● Task prompt
Return every line in the entries below where the word "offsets" shows up.

━━━ Data extracts ━━━

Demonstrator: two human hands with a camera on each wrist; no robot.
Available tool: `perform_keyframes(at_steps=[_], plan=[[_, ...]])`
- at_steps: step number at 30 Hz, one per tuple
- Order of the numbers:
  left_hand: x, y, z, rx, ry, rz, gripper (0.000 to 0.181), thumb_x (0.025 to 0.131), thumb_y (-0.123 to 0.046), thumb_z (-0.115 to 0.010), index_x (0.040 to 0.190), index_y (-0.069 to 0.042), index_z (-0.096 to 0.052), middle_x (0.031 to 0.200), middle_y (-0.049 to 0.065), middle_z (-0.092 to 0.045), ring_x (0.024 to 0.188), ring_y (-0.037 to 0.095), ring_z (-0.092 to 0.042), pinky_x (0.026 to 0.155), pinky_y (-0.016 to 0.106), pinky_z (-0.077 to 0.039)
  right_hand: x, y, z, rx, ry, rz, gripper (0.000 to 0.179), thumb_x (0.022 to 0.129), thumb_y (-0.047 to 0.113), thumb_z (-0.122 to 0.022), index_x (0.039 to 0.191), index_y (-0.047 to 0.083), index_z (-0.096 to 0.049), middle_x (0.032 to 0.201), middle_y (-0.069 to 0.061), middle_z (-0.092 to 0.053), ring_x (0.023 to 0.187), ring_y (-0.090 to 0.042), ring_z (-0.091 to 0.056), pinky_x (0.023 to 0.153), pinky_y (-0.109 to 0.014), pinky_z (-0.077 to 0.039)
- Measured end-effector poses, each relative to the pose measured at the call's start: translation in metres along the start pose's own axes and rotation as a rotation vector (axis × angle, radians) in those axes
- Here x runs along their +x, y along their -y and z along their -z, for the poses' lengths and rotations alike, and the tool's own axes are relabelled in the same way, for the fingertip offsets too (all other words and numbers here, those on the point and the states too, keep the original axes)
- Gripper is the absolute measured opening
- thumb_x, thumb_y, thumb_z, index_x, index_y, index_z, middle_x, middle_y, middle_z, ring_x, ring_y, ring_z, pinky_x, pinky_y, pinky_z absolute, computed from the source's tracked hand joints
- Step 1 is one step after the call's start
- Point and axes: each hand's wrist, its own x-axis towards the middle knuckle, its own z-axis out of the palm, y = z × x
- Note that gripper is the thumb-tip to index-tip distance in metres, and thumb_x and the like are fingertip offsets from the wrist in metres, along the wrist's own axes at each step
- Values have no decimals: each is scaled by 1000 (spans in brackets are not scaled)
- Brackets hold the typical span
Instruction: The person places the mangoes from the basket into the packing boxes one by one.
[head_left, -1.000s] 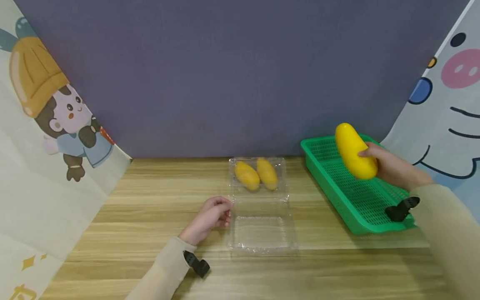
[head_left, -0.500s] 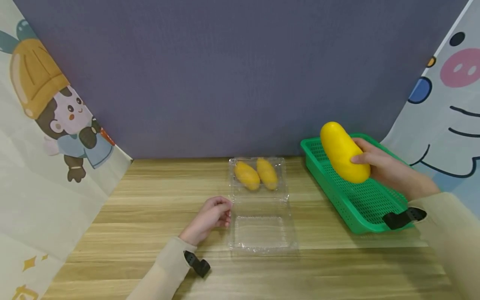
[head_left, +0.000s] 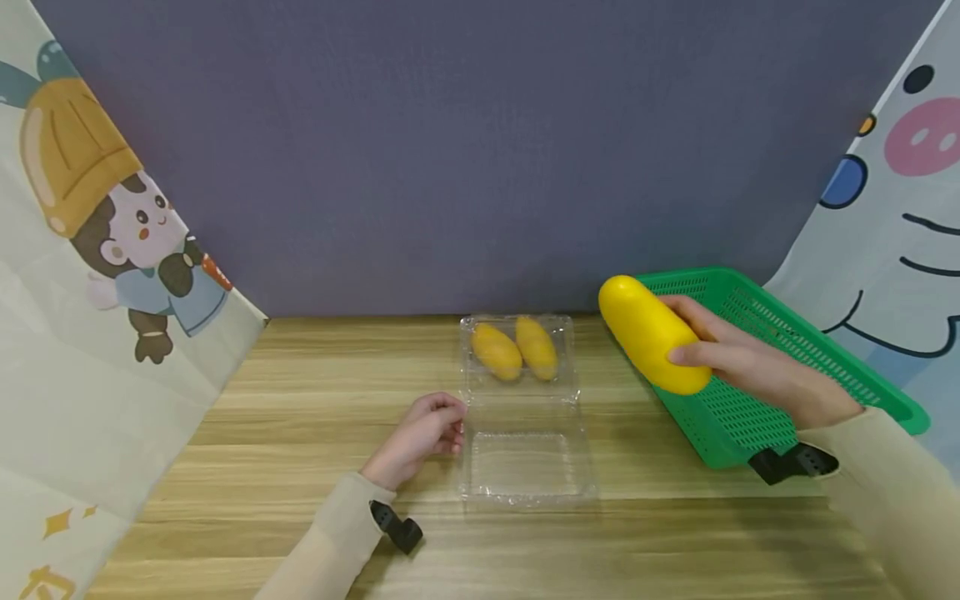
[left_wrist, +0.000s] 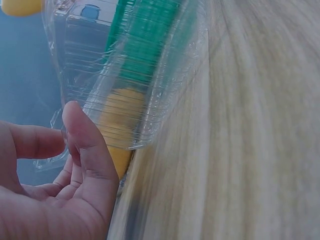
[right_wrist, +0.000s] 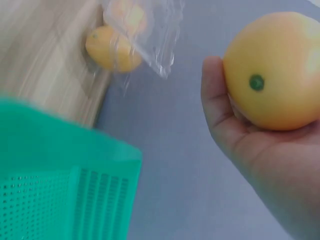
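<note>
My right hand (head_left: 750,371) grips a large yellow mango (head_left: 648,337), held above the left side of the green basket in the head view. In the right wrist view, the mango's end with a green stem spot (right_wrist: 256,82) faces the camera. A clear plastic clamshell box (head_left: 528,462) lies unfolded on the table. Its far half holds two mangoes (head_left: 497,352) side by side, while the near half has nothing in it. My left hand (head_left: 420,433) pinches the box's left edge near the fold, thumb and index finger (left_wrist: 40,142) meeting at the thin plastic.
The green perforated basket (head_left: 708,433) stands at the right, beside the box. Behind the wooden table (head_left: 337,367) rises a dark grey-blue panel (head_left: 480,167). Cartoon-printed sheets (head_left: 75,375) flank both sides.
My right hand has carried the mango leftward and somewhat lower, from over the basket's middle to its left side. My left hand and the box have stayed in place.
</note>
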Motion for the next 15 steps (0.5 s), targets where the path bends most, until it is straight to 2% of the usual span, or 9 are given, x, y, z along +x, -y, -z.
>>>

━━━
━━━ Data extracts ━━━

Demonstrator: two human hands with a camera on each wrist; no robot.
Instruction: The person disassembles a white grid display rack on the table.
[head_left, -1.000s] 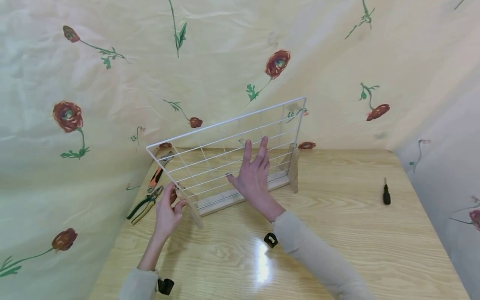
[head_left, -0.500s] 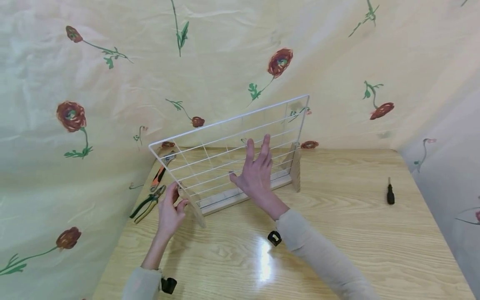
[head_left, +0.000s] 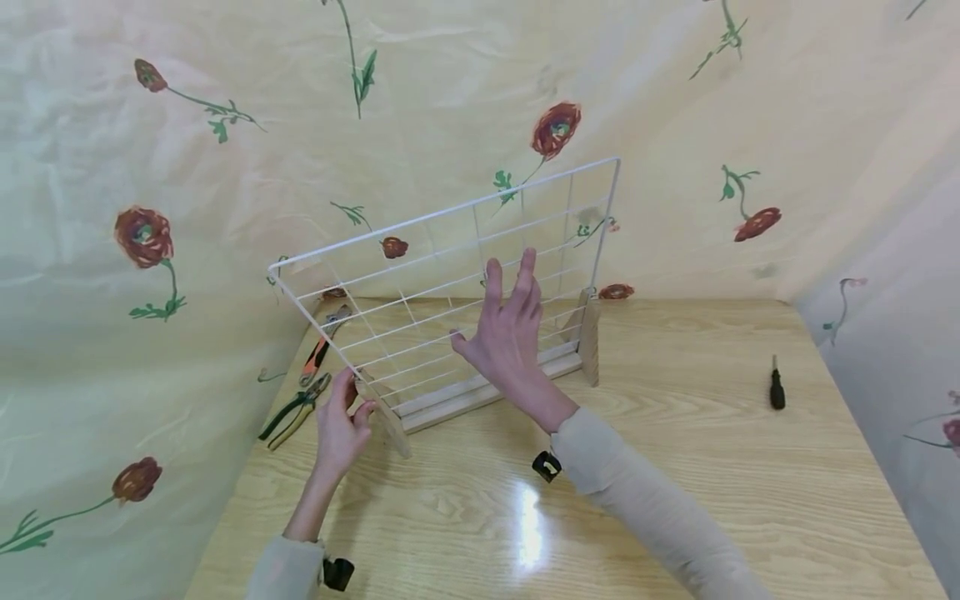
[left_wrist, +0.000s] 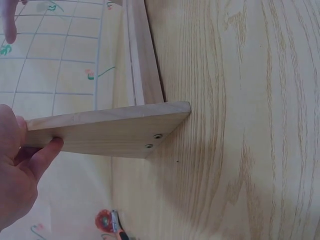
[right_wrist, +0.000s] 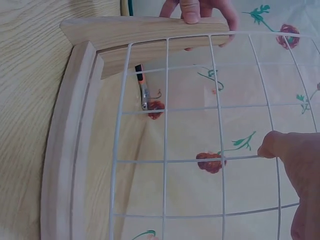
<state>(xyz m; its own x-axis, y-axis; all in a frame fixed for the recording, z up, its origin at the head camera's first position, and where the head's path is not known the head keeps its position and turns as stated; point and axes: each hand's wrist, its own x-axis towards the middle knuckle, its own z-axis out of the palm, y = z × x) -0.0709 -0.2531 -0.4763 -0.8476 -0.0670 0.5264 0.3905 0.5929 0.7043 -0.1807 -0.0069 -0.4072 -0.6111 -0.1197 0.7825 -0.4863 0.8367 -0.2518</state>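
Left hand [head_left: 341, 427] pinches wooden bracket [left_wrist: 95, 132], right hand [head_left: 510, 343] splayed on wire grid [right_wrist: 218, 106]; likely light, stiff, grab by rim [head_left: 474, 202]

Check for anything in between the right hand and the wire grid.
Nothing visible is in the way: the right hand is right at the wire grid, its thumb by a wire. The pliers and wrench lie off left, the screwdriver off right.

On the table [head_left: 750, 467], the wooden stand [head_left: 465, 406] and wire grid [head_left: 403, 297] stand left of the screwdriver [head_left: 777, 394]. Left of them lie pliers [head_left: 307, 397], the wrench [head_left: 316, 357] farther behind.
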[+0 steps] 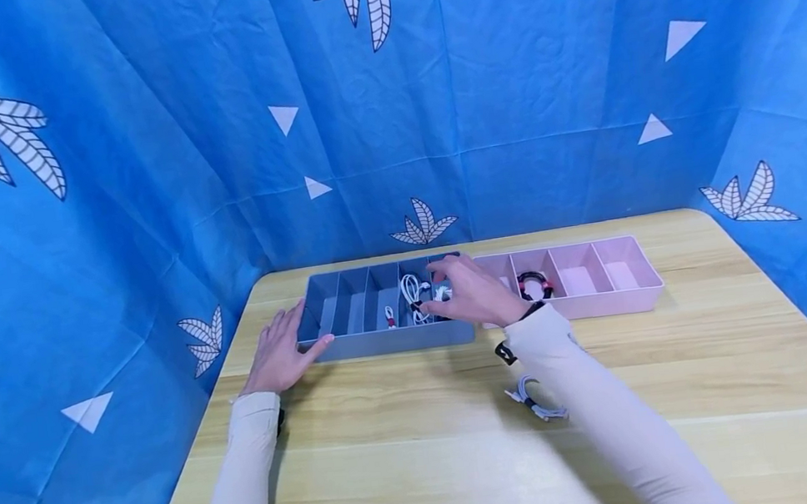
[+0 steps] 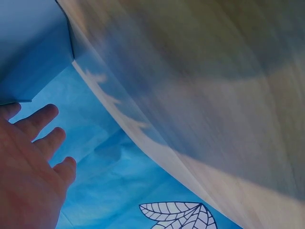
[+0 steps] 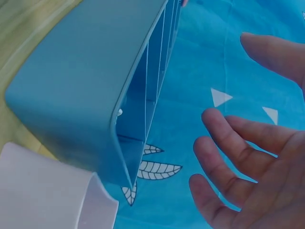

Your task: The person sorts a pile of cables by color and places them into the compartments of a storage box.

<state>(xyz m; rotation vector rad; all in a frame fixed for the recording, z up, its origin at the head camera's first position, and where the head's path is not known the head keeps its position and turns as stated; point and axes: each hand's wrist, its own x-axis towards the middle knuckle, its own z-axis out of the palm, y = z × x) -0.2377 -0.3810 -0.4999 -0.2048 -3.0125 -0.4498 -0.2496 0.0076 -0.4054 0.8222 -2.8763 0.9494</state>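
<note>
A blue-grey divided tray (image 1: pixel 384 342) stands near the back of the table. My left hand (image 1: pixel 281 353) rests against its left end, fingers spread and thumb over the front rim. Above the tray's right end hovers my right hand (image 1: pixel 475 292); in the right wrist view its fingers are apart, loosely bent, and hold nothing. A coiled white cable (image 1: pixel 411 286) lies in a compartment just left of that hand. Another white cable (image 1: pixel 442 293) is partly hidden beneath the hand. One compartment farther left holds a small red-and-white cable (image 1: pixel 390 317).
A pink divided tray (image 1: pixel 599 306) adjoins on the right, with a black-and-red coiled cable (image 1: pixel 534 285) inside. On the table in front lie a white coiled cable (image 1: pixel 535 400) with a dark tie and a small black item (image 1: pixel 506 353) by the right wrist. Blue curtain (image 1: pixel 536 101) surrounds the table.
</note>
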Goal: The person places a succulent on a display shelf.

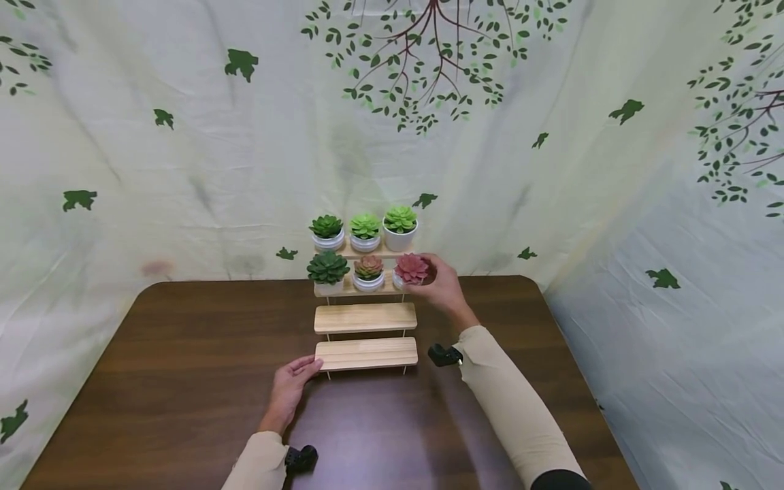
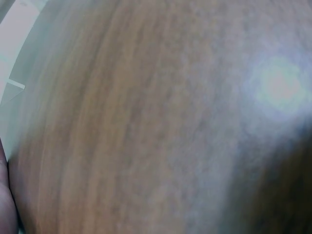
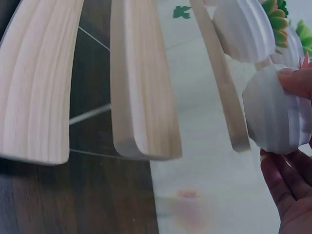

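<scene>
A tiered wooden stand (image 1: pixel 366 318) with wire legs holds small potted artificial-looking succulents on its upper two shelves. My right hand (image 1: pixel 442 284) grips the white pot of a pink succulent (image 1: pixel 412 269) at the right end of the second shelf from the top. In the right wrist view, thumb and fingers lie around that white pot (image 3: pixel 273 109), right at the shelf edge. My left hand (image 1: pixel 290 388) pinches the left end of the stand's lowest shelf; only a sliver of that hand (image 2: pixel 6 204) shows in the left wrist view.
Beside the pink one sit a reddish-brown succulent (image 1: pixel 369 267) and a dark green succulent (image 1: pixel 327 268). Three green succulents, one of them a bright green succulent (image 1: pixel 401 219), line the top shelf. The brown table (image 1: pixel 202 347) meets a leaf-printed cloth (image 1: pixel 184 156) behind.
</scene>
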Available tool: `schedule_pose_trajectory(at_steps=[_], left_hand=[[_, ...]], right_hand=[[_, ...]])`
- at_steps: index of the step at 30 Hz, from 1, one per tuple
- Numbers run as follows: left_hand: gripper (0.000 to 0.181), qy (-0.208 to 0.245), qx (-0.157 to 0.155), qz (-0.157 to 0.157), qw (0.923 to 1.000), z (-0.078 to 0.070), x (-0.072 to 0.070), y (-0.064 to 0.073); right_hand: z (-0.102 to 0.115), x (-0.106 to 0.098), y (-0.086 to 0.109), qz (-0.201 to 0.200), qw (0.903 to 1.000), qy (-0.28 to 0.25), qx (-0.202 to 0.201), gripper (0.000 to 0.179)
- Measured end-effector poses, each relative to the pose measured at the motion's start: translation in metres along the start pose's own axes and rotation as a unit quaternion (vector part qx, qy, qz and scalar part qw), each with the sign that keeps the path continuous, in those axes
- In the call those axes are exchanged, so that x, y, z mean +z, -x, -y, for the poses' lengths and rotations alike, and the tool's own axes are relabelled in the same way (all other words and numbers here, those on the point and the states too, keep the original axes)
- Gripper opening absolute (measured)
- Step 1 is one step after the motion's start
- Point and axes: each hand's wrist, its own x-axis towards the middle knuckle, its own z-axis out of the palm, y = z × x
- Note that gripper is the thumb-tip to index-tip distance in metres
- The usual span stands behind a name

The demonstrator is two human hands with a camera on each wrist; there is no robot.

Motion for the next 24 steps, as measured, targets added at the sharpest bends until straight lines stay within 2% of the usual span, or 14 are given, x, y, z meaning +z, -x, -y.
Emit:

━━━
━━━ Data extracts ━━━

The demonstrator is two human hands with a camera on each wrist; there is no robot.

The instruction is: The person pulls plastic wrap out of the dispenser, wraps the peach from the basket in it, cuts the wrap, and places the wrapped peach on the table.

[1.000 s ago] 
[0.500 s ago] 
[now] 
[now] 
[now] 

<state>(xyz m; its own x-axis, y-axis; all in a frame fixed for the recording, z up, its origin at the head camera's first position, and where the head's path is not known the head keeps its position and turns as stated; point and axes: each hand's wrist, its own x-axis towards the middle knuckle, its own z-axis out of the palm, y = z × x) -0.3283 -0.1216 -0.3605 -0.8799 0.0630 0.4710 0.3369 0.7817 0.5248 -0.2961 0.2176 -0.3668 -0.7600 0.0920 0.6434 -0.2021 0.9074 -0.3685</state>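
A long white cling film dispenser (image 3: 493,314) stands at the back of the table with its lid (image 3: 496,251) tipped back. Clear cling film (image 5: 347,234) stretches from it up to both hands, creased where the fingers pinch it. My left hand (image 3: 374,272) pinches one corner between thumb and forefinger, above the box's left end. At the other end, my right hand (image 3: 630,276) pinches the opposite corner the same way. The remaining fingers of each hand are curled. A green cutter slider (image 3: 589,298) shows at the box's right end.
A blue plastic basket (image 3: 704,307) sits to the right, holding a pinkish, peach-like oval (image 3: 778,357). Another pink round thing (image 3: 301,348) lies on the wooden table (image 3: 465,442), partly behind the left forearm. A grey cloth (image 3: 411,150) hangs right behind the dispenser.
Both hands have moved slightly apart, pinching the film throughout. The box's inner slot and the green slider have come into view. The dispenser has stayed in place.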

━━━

● Your solution
- Here x runs along their +x, y along their -y and z along their -z, for the poses' lengths and rotations alike, and the tool's own axes are relabelled in the same way, for the fingertip offsets too (all other words and numbers here, those on the point and the states too, keep the original axes)
- Note that gripper is the thumb-tip to index-tip distance in metres, and thumb_x and the like are fingertip offsets from the wrist in metres, along the wrist's own axes at each step

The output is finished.